EXERCISE: The listing that follows should be copied in full, exactly as written.

[EXERCISE DATA Boundary: Start]

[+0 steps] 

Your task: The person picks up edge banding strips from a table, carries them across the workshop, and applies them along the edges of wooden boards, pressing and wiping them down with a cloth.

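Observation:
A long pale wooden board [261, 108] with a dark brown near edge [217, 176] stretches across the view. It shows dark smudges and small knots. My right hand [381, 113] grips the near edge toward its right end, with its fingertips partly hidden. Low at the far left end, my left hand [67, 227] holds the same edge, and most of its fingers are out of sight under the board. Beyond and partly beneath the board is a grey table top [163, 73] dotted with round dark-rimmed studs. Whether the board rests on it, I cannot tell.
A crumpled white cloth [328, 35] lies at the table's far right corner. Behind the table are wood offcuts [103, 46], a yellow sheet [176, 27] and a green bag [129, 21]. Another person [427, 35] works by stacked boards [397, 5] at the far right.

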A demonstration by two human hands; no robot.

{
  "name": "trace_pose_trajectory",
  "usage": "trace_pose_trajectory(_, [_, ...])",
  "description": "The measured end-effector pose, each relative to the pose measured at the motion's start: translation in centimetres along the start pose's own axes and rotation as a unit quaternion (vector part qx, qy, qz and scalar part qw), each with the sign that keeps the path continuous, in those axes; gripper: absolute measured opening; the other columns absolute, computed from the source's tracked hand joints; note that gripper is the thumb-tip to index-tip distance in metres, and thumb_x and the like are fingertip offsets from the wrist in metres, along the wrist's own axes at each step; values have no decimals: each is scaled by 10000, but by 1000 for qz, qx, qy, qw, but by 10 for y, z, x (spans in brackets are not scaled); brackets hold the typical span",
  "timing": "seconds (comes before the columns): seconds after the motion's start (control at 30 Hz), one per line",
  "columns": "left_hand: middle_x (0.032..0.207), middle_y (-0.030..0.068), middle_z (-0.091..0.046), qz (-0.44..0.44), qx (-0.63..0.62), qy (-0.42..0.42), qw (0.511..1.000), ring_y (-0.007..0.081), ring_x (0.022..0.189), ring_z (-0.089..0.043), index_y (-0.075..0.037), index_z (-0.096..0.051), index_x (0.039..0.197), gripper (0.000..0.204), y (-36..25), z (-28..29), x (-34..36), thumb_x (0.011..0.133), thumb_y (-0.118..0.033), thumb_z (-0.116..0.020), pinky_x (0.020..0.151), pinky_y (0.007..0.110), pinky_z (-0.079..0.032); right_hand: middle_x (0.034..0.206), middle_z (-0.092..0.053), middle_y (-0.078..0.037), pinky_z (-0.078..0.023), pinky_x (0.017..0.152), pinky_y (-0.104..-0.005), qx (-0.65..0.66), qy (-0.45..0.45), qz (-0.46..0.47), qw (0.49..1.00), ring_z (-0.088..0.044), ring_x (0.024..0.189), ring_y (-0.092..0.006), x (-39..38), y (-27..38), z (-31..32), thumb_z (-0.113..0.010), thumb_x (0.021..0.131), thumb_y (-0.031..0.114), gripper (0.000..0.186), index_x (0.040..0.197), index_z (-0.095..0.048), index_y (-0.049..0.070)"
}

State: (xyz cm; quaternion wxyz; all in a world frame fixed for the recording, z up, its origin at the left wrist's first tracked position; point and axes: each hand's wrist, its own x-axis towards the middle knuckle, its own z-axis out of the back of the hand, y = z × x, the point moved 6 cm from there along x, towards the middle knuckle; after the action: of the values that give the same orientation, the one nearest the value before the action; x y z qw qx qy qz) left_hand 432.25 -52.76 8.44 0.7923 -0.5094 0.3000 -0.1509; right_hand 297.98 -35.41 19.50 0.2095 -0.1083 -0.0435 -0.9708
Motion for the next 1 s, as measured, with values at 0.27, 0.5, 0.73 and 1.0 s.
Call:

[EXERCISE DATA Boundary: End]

SOLUTION:
[+0 steps] 

Your task: The person picks up edge banding strips from a table, carries them across the workshop, and applies them along the edges of wooden boards, pressing and wiping them down with a cloth.

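Observation:
A long pale wooden board [261, 108] with a dark brown near edge [217, 176] stretches across the view. It shows dark smudges and small knots. My right hand [381, 113] grips the near edge toward its right end, with its fingertips partly hidden. Low at the far left end, my left hand [67, 227] holds the same edge, and most of its fingers are out of sight under the board. Beyond and partly beneath the board is a grey table top [163, 73] dotted with round dark-rimmed studs. Whether the board rests on it, I cannot tell.
A crumpled white cloth [328, 35] lies at the table's far right corner. Behind the table are wood offcuts [103, 46], a yellow sheet [176, 27] and a green bag [129, 21]. Another person [427, 35] works by stacked boards [397, 5] at the far right.
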
A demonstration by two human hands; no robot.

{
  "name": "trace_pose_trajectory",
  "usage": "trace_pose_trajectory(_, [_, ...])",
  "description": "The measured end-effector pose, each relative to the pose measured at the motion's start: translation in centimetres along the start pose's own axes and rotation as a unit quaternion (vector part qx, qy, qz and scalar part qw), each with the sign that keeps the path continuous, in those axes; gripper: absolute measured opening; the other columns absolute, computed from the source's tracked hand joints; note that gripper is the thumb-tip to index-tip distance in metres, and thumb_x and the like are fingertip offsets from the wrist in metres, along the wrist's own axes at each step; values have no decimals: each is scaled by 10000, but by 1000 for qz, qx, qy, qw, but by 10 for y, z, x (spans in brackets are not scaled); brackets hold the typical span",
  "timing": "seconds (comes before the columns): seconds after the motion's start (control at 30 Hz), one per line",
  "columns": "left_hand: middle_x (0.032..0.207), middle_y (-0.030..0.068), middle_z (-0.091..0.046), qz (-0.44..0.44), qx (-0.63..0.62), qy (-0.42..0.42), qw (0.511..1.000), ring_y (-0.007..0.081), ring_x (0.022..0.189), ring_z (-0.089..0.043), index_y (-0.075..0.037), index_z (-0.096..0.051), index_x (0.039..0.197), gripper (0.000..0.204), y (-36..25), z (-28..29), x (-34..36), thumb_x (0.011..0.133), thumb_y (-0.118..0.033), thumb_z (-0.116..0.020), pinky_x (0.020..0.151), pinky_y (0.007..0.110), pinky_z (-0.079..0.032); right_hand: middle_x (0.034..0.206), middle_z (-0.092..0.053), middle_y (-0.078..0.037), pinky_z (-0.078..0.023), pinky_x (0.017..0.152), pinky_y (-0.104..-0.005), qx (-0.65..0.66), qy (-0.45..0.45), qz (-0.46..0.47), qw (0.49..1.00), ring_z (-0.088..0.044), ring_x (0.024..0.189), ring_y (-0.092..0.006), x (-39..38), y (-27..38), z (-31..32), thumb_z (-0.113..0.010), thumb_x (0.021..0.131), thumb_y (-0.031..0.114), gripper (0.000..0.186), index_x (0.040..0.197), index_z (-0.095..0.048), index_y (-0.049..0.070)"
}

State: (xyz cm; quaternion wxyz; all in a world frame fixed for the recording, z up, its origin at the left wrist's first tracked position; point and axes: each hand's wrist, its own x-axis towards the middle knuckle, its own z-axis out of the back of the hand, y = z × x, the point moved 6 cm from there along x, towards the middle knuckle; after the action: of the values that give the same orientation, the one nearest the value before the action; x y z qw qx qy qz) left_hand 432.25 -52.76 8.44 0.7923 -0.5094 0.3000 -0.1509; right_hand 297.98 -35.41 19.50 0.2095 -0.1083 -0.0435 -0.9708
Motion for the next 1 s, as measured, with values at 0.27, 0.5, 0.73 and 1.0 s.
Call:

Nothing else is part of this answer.